Along major trade routes and river systems operate the Chain Lords, warlord coalitions that rule through forced labor, toll slavery, and public executions meant to keep fear stronger than hunger. They capture travelers, brand them, and work them in salvage pits, fuel extraction zones, and fortified compounds until they die, while spreading propaganda that only harsh rule can keep humanity alive. Many smaller factions pay tribute simply to avoid being wiped out.
In the ruined metro zones exist the Hollow Men, scavenger gangs who live permanently inside infected cities, wearing sound-dampened gear and moving like ghosts through skyscrapers and subways. Years of isolation and violence have warped them into something almost feral; they kill outsiders on sight, strip them for gear, and leave bodies rigged with noise traps to draw hordes. Some believe they worship the infected, others think they’ve simply stopped seeing other humans as people.

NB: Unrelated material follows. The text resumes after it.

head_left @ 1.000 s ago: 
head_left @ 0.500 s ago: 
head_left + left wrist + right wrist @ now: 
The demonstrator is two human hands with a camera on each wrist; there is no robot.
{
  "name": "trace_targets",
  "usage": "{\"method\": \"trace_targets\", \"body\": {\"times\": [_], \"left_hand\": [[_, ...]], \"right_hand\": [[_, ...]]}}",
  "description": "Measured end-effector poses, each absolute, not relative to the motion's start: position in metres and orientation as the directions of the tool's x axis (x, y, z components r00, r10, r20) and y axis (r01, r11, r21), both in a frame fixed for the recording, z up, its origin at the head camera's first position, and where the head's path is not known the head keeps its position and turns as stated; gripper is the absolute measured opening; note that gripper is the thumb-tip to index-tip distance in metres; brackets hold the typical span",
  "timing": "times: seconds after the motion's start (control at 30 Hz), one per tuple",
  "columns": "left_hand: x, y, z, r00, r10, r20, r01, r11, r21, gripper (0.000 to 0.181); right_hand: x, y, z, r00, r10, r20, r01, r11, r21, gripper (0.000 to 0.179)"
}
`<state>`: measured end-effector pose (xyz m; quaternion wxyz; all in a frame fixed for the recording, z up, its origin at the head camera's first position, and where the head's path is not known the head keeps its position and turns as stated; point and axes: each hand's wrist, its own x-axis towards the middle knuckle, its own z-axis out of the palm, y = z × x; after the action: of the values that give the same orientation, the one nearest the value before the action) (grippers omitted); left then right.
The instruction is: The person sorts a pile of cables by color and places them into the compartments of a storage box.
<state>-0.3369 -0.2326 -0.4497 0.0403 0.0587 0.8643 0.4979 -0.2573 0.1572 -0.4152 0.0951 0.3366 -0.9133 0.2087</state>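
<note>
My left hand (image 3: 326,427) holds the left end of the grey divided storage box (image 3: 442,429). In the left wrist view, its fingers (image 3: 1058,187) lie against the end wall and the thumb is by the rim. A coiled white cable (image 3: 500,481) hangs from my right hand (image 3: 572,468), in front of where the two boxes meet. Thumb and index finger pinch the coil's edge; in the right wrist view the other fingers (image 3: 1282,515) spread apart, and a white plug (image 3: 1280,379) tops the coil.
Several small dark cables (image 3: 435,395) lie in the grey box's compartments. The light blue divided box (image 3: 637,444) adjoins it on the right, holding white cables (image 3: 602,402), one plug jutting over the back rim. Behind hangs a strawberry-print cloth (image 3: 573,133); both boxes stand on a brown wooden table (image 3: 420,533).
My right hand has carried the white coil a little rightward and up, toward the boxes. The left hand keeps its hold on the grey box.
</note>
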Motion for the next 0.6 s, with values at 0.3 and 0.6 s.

Cannibal bands, often called Hunger Crews, roam the plains and disaster zones where farming failed long ago. They hunt travelers with traps, fake distress signals, and stolen radio calls, justifying their actions as necessary adaptation. Many survivors fear them more than the infected because they plan, stalk, and understand human desperation.
Together, these threats form a world where danger isn’t just mindless hordes but organized cruelty, fanatic belief, and what people become when survival erases morality. There is no ancient evil pulling strings — only a broken world that keeps creating new monsters out of what’s left of humanity.